■ BRIEF:
Below are records with pictures; copy word for word only the lines between the line with "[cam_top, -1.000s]" and the line with "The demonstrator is", inclusive, and drop the pictures.

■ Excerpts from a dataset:
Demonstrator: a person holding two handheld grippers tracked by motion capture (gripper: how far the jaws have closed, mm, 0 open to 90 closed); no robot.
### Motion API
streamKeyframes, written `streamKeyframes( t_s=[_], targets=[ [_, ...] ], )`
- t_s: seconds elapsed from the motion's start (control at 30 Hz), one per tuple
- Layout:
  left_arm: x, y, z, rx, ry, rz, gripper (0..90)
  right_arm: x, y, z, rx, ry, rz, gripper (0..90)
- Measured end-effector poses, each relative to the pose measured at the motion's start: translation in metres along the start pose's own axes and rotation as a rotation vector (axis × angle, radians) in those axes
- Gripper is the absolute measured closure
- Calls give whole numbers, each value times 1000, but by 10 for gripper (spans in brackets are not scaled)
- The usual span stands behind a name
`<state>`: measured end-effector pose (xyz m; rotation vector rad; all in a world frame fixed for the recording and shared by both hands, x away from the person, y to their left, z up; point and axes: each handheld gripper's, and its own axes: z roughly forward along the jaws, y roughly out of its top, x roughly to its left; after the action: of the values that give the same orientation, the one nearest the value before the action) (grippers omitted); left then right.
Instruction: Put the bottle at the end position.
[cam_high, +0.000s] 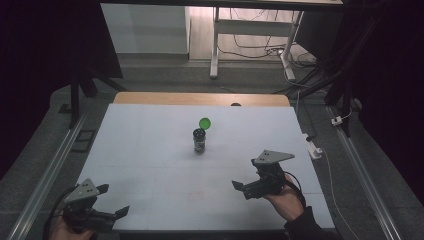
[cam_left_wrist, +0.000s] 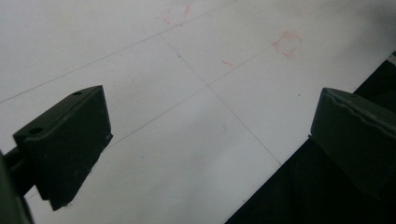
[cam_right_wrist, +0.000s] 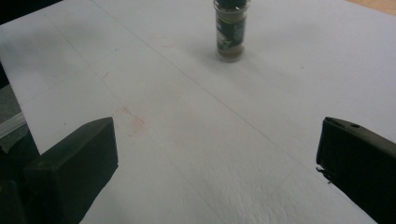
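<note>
Spice jar (cam_high: 199, 141) stood upright near the middle of the white table (cam_high: 150, 150), well apart from both grippers, with nothing between it and either of them. Its green flip lid (cam_high: 204, 123) was tipped up and back — the mouth of the jar was open. In the right gripper view the jar (cam_right_wrist: 229, 35) showed a dark label and a pale brownish filling in its lower part; how full it was could not be judged closely.

The right gripper (cam_high: 245, 187) hovered over the near right part of the table, held in the person's hand (cam_high: 287, 200), its jaws spread wide and holding nothing. The left gripper (cam_high: 112, 200) hung at the near left corner, by the table's edge, its jaws likewise released and empty.

Faint red marks (cam_right_wrist: 133, 122) and thin ruled lines crossed the table's surface. Beyond the far edge — a strip of bare wood (cam_high: 200, 98) — stood the white legs of a desk (cam_high: 216, 45) with cables (cam_high: 260, 50) on the floor.
</note>
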<state>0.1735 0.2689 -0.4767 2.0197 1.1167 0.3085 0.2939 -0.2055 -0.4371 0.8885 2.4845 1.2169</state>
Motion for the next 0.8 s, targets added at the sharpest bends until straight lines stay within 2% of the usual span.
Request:
streamKeyframes(
  t_s=[0.43,0.67,0.8],
  targets=[
    [0,0,0,1,1,0,0,-7,-34,-35,-9,-78,60,0],
    [0,0,0,1,0,0,0,-11,-55,-50,13,-143,82,0],
    [0,0,0,3,2,1,0,-11,-64,-54,29,-156,101,0]
  ],
)
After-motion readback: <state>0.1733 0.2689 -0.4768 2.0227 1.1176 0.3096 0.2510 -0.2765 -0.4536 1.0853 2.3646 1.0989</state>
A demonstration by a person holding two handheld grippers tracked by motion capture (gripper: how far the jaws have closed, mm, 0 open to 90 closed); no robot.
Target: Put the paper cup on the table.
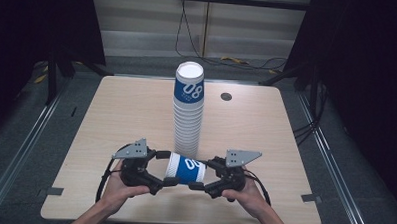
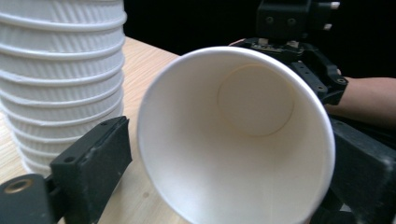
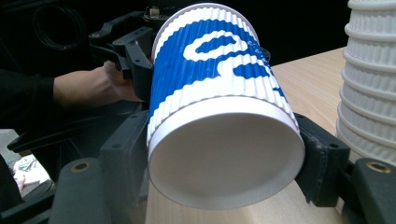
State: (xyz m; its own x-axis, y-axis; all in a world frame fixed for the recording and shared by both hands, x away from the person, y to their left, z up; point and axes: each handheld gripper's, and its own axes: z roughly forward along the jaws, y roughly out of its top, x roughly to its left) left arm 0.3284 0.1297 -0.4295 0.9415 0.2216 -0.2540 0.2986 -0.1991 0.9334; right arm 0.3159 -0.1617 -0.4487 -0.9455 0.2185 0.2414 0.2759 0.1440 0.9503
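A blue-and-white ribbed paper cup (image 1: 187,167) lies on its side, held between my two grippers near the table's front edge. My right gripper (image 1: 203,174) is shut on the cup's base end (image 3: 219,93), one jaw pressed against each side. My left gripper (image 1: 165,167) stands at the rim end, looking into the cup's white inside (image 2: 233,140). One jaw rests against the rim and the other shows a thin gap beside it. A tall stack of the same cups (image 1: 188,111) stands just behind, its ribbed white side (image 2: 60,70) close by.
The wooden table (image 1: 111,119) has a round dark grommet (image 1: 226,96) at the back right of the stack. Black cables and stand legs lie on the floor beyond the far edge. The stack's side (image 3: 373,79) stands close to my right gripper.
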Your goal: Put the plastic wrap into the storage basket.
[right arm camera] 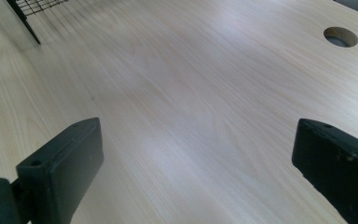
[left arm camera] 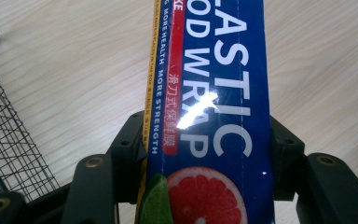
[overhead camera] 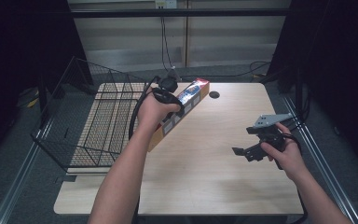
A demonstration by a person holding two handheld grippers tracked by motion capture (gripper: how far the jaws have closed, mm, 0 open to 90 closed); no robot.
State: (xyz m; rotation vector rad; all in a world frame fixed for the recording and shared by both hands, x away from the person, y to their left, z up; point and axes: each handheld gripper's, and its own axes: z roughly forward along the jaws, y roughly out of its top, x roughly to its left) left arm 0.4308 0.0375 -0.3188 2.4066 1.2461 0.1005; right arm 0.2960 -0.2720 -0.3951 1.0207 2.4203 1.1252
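Where the wire basket (overhead camera: pixel 98 121) stands on the left part of the table (overhead camera: pixel 214 158), its mesh floor lies bare and nothing rests inside it; part of its frame overhangs the table's left edge. Just right of the basket, the left gripper (overhead camera: pixel 175 106) clamps a long box of plastic food wrap (overhead camera: pixel 182 112), jaws pressed against the box's two long sides. In the high view the box runs diagonally from near the person's left forearm up toward the far edge, and it appears raised off the tabletop at its far end, though the angle does not settle whether the near end touches the wood. The left gripper view supplies what the high view cannot resolve: the blue face of the box (left arm camera: pixel 214 93) with white lettering, a red side strip, a yellow edge, and a printed grapefruit slice and lime at the bottom, with a corner of the basket mesh (left arm camera: pixel 4 140) at the left. The right gripper (overhead camera: pixel 249 149) hovers over the right part of the table, well apart from the box, jaws spread wide with nothing between them. The right gripper view adds the pale wood grain at close range, a round cable hole (right arm camera: pixel 340 36) at upper right, and a basket corner (right arm camera: pixel 32 9) at upper left.
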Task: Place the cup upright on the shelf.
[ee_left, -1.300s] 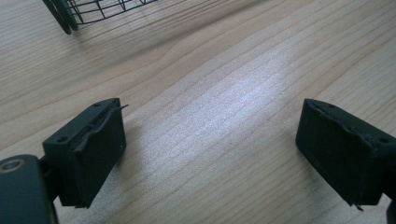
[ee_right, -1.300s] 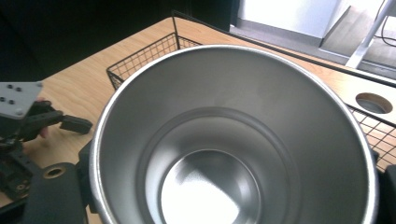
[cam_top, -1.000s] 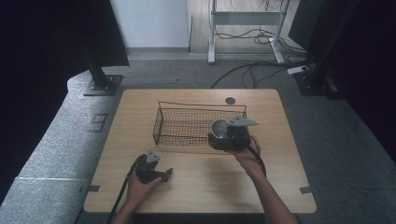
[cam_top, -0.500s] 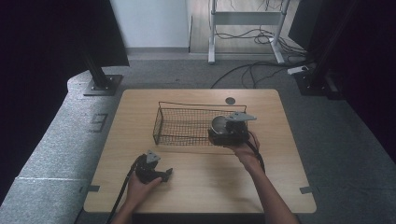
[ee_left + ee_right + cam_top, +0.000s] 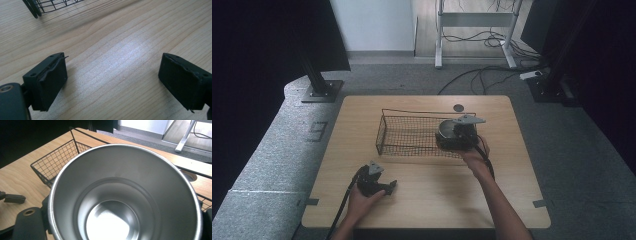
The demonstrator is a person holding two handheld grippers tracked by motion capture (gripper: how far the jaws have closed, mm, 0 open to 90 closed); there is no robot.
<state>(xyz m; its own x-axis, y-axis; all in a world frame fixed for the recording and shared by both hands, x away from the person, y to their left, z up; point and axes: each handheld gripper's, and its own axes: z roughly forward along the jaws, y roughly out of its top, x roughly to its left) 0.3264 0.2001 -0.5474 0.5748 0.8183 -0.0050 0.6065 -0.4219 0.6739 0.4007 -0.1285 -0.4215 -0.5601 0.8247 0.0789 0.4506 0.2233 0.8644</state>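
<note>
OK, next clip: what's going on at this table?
A person works at a wooden table with a hand-held gripper in each hand. The right hand-held gripper holds a metal cup at the right end of a black wire basket. The left hand-held gripper rests on the table's near side, jaws open with nothing between them.

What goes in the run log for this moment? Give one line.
right gripper: shut on round steel cup, over black wire basket | left gripper: open, on wooden table

The left gripper (image 5: 113, 82) is black, with two blocky jaws; small screw holes dot the tops; a grey three-cornered plate sits on it; the right gripper (image 5: 455, 134) matches; black cables trail back; the arms are bare.
</note>
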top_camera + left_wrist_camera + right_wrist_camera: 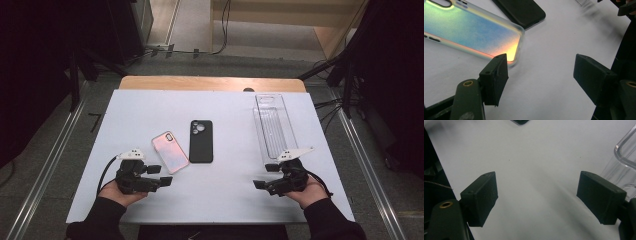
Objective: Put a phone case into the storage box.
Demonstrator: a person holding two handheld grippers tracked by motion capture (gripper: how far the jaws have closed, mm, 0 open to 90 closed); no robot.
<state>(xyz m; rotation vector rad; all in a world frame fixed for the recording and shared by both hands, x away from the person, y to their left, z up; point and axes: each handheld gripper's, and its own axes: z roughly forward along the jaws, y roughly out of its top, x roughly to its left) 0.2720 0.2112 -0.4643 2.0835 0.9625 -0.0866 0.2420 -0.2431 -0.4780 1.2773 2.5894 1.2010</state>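
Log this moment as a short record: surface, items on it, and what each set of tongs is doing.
surface: white board on a wooden table
items: iridescent phone case, black phone case, clear tray
layout: the two cases lie side by side mid-board, apart; clear tray at far right
left tongs: open, nothing between the jaws, just short of the iridescent case's near corner
right tongs: open, nothing held, beside the near end of the clear tray

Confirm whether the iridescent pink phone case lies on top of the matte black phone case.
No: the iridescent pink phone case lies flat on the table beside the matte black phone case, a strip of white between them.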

■ ANSWER FOR THIS EXERCISE:
[cam_top, -1.000s] 
[cam_top, -0.500s] 
[ee_left + ee_right + cam_top, +0.000s] 
The demonstrator is a person holding two handheld grippers tracked by motion capture (gripper: how far the jaws have closed, mm, 0 open to 90 closed); there is no robot.

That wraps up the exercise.